I think it is unproductive for me to reply/fix until there is a review with the entire change in mind, not parts of it.

================
Comment at: lib/Transforms/Scalar/LoopIdiomRecognize.cpp:1924
+  if (!match(LoopHeaderBB->getTerminator(),
+             m_Br(m_CombineAnd(m_ICmp(BCmpPred, m_Value(), m_Value()),
+                               m_Value(BCmpValue)),
----------------
reames wrote:
> Using m_CombineAnd like this is correct, but I found quite confusing.  You might want to consider pulling out a helper function and using early return matching instead.
> 
> e.g.
> struct MatchedBCmpCompairsonState {...};
> bool matchBCmpComparison(Instruction *Term, MatchState&)
> 
I'm sorry, i do not understand what you are saying here.

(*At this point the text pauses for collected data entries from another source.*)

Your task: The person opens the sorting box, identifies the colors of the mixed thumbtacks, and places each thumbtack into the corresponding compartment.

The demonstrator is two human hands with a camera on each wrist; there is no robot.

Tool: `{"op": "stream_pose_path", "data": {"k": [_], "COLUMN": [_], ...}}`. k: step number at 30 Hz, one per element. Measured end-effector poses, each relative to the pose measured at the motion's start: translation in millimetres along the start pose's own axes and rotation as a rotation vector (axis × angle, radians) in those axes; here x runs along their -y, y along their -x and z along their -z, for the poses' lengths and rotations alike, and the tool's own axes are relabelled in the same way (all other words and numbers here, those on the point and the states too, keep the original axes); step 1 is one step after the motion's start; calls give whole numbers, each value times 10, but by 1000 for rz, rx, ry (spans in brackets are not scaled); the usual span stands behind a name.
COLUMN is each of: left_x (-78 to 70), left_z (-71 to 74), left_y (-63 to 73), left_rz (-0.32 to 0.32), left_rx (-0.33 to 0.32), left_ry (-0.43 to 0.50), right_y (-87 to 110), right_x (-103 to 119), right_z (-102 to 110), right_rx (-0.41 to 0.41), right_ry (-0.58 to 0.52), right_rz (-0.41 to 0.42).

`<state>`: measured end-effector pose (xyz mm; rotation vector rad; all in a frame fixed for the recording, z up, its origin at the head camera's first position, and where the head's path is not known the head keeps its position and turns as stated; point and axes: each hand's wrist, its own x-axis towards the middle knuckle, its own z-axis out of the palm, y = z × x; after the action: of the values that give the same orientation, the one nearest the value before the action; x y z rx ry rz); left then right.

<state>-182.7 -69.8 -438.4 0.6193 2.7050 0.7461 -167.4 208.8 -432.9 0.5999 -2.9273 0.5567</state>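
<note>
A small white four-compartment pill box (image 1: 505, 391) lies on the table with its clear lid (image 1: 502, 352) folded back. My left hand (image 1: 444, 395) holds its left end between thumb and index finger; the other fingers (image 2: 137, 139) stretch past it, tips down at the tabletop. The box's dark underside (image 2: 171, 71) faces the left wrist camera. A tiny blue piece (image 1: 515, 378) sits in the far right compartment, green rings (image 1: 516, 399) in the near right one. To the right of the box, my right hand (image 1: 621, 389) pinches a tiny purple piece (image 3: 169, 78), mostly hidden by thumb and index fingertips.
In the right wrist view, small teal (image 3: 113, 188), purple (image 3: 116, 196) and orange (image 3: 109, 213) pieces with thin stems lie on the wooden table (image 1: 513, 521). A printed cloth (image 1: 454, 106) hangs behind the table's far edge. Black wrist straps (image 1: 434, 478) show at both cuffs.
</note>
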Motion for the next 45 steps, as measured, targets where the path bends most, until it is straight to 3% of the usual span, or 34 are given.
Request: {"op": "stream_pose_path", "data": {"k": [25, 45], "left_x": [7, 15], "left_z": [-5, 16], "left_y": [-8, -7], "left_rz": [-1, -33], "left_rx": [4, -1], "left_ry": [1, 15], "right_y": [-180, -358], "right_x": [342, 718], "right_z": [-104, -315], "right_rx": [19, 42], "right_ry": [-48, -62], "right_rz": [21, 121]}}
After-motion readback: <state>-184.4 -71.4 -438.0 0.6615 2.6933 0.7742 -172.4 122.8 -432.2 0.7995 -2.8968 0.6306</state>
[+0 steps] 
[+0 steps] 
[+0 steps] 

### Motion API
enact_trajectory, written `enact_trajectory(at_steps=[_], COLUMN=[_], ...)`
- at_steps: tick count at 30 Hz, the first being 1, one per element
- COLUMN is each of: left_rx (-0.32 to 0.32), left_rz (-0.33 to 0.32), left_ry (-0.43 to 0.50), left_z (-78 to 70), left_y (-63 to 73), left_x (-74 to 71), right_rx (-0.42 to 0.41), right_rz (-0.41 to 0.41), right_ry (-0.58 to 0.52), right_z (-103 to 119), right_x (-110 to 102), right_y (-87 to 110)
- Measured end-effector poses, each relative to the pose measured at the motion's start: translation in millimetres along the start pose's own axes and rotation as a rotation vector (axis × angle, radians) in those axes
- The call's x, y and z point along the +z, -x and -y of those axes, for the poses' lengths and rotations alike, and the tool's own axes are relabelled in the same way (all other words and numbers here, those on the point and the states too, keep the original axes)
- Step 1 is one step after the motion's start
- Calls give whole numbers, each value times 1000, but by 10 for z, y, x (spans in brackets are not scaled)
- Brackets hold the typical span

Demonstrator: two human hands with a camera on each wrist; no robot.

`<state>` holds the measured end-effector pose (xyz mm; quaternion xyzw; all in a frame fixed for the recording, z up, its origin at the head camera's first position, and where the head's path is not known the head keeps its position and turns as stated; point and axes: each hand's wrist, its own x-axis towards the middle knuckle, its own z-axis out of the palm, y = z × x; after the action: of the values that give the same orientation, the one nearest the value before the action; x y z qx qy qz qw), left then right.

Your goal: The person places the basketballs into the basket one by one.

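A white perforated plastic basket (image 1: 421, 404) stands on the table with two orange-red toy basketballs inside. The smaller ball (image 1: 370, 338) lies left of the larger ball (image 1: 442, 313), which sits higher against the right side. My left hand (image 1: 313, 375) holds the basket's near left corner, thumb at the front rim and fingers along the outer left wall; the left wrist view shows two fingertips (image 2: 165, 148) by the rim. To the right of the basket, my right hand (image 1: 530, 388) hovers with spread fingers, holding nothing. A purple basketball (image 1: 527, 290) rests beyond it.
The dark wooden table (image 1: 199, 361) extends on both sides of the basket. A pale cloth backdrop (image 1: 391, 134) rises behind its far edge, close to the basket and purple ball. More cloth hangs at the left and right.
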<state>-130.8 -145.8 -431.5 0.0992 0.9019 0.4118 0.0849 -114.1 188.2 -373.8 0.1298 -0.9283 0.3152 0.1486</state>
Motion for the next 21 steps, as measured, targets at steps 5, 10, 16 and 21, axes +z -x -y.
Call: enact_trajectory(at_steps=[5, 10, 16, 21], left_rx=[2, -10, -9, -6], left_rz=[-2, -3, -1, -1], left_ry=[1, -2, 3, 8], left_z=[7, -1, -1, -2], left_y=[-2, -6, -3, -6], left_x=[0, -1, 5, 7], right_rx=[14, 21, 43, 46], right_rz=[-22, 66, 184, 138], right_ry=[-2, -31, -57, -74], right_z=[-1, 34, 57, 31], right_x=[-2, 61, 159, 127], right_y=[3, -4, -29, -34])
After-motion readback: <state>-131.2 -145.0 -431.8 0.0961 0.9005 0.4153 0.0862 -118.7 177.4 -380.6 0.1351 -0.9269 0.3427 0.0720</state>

This for sure will need refactoring when adding memcmp support,
but until then i'm not yet seeing how to rewrite this
while improving readability at the same time.

================
Comment at: lib/Transforms/Scalar/LoopIdiomRecognize.cpp:2020
+    for (const PHINode &PHI : ExitBB->phis()) {
+      for (const BasicBlock *LoopBB :
+           make_filter_range(PHI.blocks(), [this](BasicBlock *PredecessorBB) {
----------------
reames wrote:
> If the loop has unique exits, then each phi must have a single predecessor which must be in the loop.  LoopSimplify creates unique exits, so I'd just bail on the non-unique case.
Similarly, i do not understand what you are saying here.
You have read the comment just before these loops?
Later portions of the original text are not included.